LIBPF is different from other process flowsheet simulation tools in scope, size, workflow, object orientation and modeling technology.
In practice 80% of processes can be modeled with sufficient accuracy using just 20% of the features of any general-purpose tool.
In other words, 80% of the value can be obtained with 20% of the effort. For this reason in the development of LIBPF easy-to-implement, high-return modeling features have been given higher priority, resulting in a simple design but sufficient for most practical applications.
The LIBPF Software Development Kit (SDK) aims at providing models with a small footprint, capable of running on a variety of hardware and software architectures, from the industrial PC to the client/server corporate environment and from Windows to OSX and Linux clients. The typical size of the compiled and statically linked calculation kernel is between 2 and 6 MB.

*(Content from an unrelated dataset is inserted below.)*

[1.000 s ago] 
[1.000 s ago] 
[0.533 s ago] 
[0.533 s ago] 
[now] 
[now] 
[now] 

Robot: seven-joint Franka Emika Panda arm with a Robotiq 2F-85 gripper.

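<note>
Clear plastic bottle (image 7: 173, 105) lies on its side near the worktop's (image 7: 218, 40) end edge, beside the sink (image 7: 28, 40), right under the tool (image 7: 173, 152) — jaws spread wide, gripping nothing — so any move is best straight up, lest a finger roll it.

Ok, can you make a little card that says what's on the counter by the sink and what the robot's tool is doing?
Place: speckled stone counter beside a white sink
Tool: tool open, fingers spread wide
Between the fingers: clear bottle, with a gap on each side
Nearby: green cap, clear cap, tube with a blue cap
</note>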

The way to use LIBPF as a modeling tool is based on the distinction of library developers, model developers and model users:
The library developers take care of maintaining and developing the Software Development Kit (SDK);
The model developers writes some additional C++ code and link it to the LIBPF SDK library, generating applications;
The applications are deployed to the model users who do not need any programming skills to use the models.
The model user receives the model as a black-box executable with no access to the underlying equations and assumptions; she can play around with model inputs and configuration options but no change in the structure is possible. This is an advantage in cases where the model contains process know-how which is not desirable to disclose to the model users.
In C++ there is more than just the character string, floating point and integer numbers types found in other languages: C++ is an object-oriented language and allows the programmer to define object types (classes).
Programming with LIBPF is simple for process engineers since all concepts used in process modeling have already been translated into C++ classes: values with units of measurement, components, phases, reactions, material streams, unit operations, multistage unit operations ans so on. Furthermore, even the flowsheets created by the model developer are new object types.
Defining flowsheets as objects allows one to separate structure and configuration (unique for a given flowsheet type) from the operating conditions, which can differ for each instance. This separation makes model reuse easier and encourages an orderly workflow.
LIBPF is based on an hybrid sequential/simultaneous solution, where not all variables are exposed as unknowns, obtaining a less-sparse, but smaller-sized non-linear system of equations when compared to fully open equation tools.
LIBPF can exploit modern multi-core CPUs (Central Processing Units) thanks to a unique flowsheet sequencing scheme that exploits the intrinsic parallelism or the problem.
LIBPF is designed around a quantity type which extends the familiar double precision C++ floating point type with run-time analytical derivative and unit of measurement checking: run-time analytical derivatives provide transparently reconfigurable handling of sparse systems, without with zero-effort handling of conditionals and discontinuous changes; unit of measurement checking traps dimensional errors increasing the guarantees on the quality of both user-written and library code.